= Eumenius =

3rd century Gallo-Roman rhetorician and author

Eumenius (Greek: Εύμένιος; born c. 260 CE at the latest, more probably between 230 and 240 CE), was one of the Ancient Roman panegyrists and author of a speech transmitted in the collection of the Panegyrici Latini (Pan. Lat. IX). He taught at the Gallo-Romain university of Augustodunum (modern Autun, France).

==Life==
Eumenius was born in Gallia Lugdunensis at Augustodunum (modern Autun), the civitas capital of the Celtic Aedui. He was of Greek descent; his grandfather, who had migrated from Athens to Rome, finally settled at Augustodunum as a teacher of rhetoric. Eumenius probably took his father's place, for it was from Augustodunum that he went to be magister memoriae (private secretary) to the emperor Constantius Chlorus, whom he accompanied on several of his campaigns.

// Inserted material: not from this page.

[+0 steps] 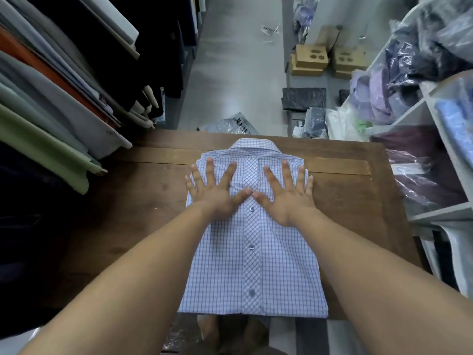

In 296 CE, Chlorus determined to restore the famous schools (scholae Maenianae) of Augustodunum. During the periodic crises of 3rd-century Gaul, instruction had ceased, possibly for lack of funding or students, and the buildings had been greatly damaged during a siege of the city in 269 CE. The emperor appointed Eumenius to the management of the schools, allowing him to keep the rank of a senior imperial officer and doubling his salary. Eumenius gave up a considerable portion of his emoluments to the improvement of the schools.

Eumenius was a pagan and had not converted to Christianity, unlike Ausonius and Sidonius Apollinaris and other 4th- and 5th-century writers from Gaul.

==Panegyric==
His speech, usually called Pro restaurandis (or instaurandis) scholis (For the restoration of the schools), was probably delivered in 297 CE or 298 CE in the forum at Augustodunum or Lugdunum (modern-day Lyon) before the governor of the province. The purpose was to ask the governor if Eumenius might dedicate his salary (or a large part of it) to rebuild the schools at Autun. He praises the emperors (Constantius Chlorus and his colleagues of the tetrarchy) and sets forth the steps necessary to restore the schools to their former state of efficiency, stressing that he intends to assist the good work out of his own pocket. He cites the imperial letter of Constantius granting him his position and salary at length, and it is from the address of this letter that the name of the oration's author is preserved.

Formerly, other anonymous panegyrics of the Panegyrici Latini were attributed to Eumenius as well. The most extreme position was that of Otto Seeck, who held that all of them were by him. This view has been largely abandoned today, and Eumenius is regarded as the author of only Pro instaurandis scholis.